While they may not get you the most bang for your buck, here are some of the best ways to use SkyMiles today.
- Domestic flights might be the best bet. We regularly find roundtrip fares around 10,000 SkyMiles, sometimes even less. Whether you need to book positioning flights ahead of a bigger trip or just need a long weekend getaway, it's a surefire way to redeem SkyMiles these days.
- If you're outside the U.S. and need to get around, search with your SkyMiles. Delta award rates are much more reasonable so long as you're not touching U.S. soil.
- Whether you want to get to Calgary (YYC), Vancouver (YYC), or elsewhere in Canada, flying WestJet from the U.S. for 25,000 SkyMiles can be a deal.
- No, really: Buy some champagne at the Delta Sky Club. SkyMiles are worth 1.5 cents apiece at the Sky Club bar, so buy a nice bottle of champagne to kick off your trip for a few thousand miles.

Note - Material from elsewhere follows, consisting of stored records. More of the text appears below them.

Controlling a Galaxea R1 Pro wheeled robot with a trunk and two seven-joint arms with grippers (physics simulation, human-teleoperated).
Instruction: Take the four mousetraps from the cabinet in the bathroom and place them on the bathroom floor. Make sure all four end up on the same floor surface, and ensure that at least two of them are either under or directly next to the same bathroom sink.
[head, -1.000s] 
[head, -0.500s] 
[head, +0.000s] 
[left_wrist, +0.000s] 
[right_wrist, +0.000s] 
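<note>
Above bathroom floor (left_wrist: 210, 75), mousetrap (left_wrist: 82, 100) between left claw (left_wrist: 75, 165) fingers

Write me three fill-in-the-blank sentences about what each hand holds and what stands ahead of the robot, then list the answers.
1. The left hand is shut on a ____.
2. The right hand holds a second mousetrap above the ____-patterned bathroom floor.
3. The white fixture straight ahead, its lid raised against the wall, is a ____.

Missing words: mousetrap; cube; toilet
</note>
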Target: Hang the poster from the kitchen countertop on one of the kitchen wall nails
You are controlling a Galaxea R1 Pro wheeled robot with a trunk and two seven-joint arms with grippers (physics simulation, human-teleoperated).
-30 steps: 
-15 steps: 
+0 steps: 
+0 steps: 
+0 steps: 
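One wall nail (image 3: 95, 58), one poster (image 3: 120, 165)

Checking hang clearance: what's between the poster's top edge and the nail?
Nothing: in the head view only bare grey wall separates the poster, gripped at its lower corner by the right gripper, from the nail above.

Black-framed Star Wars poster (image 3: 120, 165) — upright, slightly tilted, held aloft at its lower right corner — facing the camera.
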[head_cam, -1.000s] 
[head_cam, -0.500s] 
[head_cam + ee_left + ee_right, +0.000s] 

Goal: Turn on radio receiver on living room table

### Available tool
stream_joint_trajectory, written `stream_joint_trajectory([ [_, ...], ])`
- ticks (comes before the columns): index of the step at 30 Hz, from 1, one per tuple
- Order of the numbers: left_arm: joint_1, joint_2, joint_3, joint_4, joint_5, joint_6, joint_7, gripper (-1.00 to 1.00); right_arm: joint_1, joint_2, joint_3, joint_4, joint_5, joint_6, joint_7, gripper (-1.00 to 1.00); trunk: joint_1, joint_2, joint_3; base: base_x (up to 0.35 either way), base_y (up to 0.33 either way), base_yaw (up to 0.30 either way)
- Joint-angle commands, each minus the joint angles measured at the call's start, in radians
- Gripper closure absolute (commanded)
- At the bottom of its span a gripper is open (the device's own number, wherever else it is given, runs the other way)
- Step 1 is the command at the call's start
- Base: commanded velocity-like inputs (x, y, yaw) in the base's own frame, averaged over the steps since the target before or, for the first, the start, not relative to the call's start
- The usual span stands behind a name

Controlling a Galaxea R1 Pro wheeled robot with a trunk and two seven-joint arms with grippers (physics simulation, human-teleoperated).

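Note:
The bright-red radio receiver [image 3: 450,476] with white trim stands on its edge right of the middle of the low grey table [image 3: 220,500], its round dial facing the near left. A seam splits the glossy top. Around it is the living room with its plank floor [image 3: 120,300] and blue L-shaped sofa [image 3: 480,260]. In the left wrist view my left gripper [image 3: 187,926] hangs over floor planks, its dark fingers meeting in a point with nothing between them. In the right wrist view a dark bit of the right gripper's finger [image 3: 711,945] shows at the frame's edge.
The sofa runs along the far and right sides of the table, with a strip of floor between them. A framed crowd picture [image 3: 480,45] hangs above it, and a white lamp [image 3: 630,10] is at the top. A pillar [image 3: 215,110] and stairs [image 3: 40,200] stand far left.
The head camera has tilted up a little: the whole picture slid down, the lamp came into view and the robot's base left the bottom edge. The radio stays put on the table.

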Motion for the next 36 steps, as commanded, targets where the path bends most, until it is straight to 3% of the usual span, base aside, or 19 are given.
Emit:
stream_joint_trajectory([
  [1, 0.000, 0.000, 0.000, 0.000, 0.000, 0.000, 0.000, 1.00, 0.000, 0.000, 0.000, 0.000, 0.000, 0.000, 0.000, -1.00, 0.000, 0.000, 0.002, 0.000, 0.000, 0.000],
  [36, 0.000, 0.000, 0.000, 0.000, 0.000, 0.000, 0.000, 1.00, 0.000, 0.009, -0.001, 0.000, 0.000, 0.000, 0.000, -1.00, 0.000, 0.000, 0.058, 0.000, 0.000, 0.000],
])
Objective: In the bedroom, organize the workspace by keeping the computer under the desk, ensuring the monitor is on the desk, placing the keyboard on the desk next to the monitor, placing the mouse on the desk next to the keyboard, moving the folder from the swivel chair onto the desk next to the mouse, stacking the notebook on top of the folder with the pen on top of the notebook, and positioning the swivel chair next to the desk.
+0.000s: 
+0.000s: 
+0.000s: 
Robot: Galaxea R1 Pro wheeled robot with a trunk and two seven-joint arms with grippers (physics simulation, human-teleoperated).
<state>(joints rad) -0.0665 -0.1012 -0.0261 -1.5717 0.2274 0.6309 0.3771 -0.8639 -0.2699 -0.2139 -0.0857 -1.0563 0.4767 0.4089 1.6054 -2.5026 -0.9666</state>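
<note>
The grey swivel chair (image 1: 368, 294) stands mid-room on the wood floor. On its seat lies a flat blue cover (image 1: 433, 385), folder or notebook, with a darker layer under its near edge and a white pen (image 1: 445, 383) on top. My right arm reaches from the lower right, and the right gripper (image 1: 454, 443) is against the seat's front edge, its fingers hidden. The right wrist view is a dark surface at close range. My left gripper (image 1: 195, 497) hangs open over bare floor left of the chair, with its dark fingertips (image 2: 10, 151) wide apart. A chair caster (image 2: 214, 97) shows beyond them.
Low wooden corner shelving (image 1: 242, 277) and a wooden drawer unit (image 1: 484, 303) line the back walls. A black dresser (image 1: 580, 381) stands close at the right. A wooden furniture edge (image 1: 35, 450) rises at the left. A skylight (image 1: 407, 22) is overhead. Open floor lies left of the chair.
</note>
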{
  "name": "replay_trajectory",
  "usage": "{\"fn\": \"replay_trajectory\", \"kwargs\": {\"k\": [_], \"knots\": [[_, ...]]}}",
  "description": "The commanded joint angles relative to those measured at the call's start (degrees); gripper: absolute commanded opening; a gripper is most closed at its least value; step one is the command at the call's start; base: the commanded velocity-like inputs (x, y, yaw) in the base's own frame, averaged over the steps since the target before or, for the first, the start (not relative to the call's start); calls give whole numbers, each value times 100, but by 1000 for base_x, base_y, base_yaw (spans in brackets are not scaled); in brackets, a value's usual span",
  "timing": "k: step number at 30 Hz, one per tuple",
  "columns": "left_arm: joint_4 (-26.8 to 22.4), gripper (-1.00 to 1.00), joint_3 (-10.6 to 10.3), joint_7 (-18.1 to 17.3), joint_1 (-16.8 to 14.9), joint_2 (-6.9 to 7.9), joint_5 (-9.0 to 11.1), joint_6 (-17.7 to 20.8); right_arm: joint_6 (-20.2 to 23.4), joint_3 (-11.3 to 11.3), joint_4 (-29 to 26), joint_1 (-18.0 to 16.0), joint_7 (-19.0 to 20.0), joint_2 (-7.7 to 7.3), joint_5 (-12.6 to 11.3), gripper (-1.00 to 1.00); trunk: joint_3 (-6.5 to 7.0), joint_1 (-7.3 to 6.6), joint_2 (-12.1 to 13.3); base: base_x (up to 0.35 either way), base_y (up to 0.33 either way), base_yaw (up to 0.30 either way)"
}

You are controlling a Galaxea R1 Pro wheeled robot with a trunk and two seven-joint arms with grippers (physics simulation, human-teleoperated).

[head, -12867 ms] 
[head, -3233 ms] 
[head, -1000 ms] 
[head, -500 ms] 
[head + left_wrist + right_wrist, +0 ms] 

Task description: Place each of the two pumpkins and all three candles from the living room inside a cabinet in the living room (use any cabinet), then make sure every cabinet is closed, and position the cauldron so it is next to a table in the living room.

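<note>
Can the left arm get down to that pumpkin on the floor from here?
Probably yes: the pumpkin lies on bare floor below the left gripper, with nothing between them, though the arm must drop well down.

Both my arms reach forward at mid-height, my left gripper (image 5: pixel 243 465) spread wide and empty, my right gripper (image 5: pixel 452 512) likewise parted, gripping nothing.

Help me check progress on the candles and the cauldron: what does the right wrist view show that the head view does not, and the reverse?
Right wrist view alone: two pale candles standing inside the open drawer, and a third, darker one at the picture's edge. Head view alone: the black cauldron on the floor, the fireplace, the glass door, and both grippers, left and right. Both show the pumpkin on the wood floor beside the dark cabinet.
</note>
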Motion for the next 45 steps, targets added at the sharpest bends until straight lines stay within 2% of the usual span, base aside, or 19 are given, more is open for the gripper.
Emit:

- Upgrade your flights. Few airlines make it so easy to upgrade using miles. And while you're not getting much value out of your miles this way, sitting in Delta first class is always nice.
- Search with Delta's “Price Calendar” option. It's the best way to ensure you're getting the lowest rate … even if that rate is still incredibly high.
- Be sure you're booking roundtrip. Aside from domestic flights and other destinations closer to home, Delta often charges far more for one-way flights than 50% of the roundtrip rate.
We wish it hadn't come to this.
For years, we've focused on helping travelers use their SkyMiles wisely rather than bash them. But that has gotten harder and harder recently … and now it's hit a breaking point. SkyMiles still aren't worthless – but they're worth much less than many travelers believe.
Only you can decide what's right for you and your travels. But until the landscape with Delta SkyMiles changes, you're probably better off shifting your focus away from earning them.